SQL TOP 50,000 Help

  • Thread starter Brandon Johnson
  • Start date
B

Brandon Johnson

Basically what I'm trying to do is take ALL the information from a
130,000 record table and send chunks of 50,000 to its own individual
excel documents. The problem lies when the record count in excel
exceeds the 50,000 mark after i send the information over. I don't
understand whats going on. If ANYONE coudl help that would be
EXCELLENT! Thank you in advance.

Here's an example of my sql statements:

For i = 1 To totalDocsNeeded
If i = 1 Then 'if i=1 then use simple
query to grab top 50000
Set tempT = CurrentDb.OpenRecordset("SELECT TOP 50000 * FROM
Results ORDER BY Branch ASC, ClientCode ASC;", dbOpenDynaset)
Else
If per * i >= 100 Then
'if at end of table just send rest of the
remaining to document. per is
the
' percentage of: 50000 / total records in the
table
Set tempT = CurrentDb.OpenRecordset("SELECT TOP 50000 *
FROM Results WHERE Branch IN (SELECT TOP 100 percent Branch FROM
Results ORDER BY Branch ASC) ORDER BY Branch DESC;", dbOpenDynaset)
Else 'Take 100000 records and take the last
50,000
Set tempT = CurrentDb.OpenRecordset("SELECT TOP 50000 *
FROM Results WHERE Branch IN (SELECT TOP " & 50000 * i & " Branch FROM
Results ORDER BY Branch ASC) ORDER BY Branch DESC;", dbOpenDynaset)
End If
End If
Next
 
K

Klatuu

The TOP predicate is misleading to some degree.

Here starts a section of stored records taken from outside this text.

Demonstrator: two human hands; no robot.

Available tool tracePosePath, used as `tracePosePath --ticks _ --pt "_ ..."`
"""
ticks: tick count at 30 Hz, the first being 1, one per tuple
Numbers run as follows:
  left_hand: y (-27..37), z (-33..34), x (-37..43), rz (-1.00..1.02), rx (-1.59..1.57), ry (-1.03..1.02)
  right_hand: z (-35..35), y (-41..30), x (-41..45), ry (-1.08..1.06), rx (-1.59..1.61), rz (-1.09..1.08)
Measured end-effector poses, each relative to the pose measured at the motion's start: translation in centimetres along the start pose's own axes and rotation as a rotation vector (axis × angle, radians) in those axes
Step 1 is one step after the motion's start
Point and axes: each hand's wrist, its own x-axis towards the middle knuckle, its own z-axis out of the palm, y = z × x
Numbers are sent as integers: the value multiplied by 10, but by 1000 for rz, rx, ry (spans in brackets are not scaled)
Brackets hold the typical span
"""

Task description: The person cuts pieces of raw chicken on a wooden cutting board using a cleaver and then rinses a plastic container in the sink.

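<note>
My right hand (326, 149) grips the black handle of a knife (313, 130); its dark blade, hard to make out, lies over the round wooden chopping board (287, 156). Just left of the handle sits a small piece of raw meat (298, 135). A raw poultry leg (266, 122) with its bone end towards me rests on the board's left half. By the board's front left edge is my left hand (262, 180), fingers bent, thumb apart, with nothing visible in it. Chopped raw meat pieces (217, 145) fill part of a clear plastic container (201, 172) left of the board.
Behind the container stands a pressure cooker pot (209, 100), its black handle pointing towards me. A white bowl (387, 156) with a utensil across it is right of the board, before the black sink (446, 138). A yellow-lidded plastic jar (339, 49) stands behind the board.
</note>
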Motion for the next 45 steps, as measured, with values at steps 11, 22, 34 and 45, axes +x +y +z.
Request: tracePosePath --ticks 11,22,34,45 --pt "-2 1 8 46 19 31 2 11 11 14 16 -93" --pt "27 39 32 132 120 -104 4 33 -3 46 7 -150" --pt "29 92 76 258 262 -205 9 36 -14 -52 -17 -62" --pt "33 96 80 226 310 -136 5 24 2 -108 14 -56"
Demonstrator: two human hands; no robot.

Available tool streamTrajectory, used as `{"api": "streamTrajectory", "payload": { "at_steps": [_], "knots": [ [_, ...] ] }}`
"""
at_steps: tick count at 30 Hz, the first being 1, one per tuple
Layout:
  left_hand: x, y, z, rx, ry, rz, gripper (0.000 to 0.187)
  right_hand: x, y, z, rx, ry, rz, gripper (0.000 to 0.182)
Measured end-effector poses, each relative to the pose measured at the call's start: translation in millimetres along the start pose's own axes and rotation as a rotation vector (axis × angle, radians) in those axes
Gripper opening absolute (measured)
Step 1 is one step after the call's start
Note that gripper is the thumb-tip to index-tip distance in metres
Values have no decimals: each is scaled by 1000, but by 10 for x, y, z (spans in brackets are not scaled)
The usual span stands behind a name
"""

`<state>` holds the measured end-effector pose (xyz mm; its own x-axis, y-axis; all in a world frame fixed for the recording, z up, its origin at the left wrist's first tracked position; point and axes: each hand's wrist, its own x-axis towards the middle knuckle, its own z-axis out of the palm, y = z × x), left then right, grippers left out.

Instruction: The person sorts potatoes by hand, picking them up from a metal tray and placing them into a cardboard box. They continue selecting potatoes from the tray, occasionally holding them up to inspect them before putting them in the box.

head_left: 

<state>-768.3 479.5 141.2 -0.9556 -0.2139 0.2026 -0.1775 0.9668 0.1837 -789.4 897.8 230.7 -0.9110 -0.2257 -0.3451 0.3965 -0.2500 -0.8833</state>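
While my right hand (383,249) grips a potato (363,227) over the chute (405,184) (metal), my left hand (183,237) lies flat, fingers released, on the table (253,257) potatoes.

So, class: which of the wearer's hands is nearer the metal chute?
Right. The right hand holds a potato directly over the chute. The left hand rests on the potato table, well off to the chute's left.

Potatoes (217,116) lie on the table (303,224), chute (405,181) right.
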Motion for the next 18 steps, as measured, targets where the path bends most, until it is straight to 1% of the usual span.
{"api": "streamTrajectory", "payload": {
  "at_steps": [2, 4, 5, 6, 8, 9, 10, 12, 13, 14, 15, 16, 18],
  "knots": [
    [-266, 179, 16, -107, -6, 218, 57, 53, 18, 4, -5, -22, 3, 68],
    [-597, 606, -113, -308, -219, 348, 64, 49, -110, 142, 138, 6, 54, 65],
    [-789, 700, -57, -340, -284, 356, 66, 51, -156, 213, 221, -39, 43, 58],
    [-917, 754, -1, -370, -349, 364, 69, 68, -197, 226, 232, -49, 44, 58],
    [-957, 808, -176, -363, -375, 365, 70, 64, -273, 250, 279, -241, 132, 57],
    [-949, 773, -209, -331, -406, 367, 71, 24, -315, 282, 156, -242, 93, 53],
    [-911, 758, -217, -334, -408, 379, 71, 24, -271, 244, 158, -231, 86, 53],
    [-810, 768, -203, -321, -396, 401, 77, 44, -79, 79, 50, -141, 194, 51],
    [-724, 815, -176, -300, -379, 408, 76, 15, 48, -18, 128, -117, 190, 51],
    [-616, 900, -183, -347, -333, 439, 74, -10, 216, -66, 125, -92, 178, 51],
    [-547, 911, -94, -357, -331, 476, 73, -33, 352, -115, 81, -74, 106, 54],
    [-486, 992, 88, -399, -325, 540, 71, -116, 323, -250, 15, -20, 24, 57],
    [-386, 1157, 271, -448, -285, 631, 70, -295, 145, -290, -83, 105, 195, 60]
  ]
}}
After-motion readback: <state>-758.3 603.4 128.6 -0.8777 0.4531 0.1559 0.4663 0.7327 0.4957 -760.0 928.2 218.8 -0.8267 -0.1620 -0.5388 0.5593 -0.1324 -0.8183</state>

It returns the TOP number of
values, not the number of rows. For example, if you say TOP 3 and there are
two records with the same vaule, you will get 4 rows, not 3.
 
B

Brandon Johnson

The TOP predicate is misleading to some degree. It returns the TOP number of
values, not the number of rows. For example, if you say TOP 3 and there are
two records with the same vaule, you will get 4 rows, not 3.

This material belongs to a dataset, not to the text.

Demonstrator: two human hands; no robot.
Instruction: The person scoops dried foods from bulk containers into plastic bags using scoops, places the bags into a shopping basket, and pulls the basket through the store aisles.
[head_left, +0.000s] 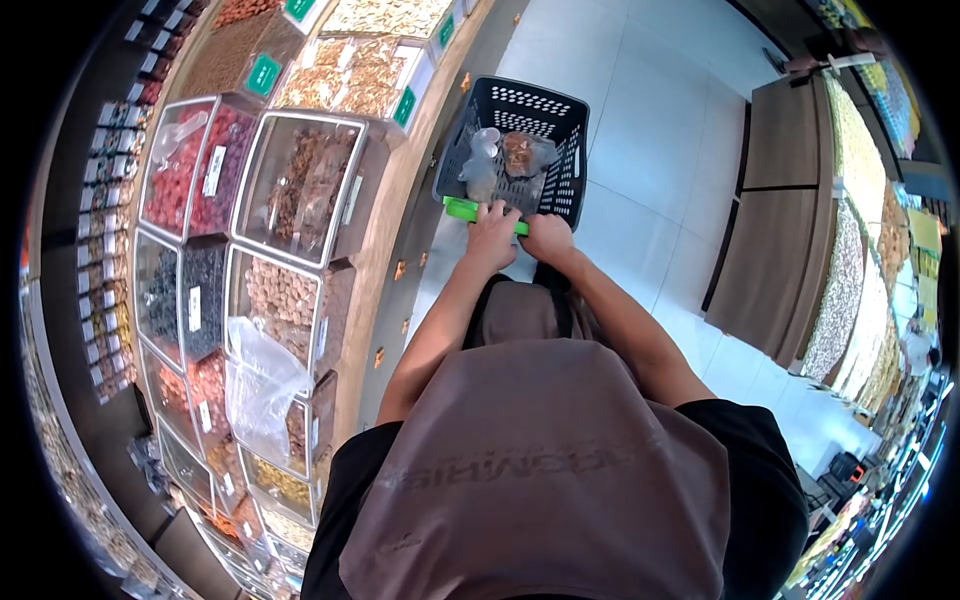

hmm okay. well would you have any suggestions for my situation?
 
K

Klatuu

Sorry, Brandon, I really don't know of a solution using a query to get
exactly 50000. The only way I would know how would be to use recordset
processing to create a temporary table with a For Next loop to control the
number of records created.
 
B

Bob Hairgrove

Basically what I'm trying to do is take ALL the information from a
130,000 record table and send chunks of 50,000 to its own individual
excel documents. The problem lies when the record count in excel
exceeds the 50,000 mark after i send the information over. I don't
understand whats going on. If ANYONE coudl help that would be
EXCELLENT! Thank you in advance.

Is there a documented limit to the number of rows Excel can handle, or
is this perhaps a limitation of hard disk or temp directory space, or
maybe virtual memory?

With this many rows, I would try to import everything first to a
tab-delimited text file. You can change the ending of such a text file
from *.txt to *.xsl and Excel will open it without a problem
(assuming, of course, that there aren't other problems such as too
many rows).

As someone else pointed out, the "TOP n" predicate in SQL doesn't
always do what you need it to. I would think that it is probably very
important that you don't have any duplicate rows in the resulting
Excel file(s), and with "TOP n" you might.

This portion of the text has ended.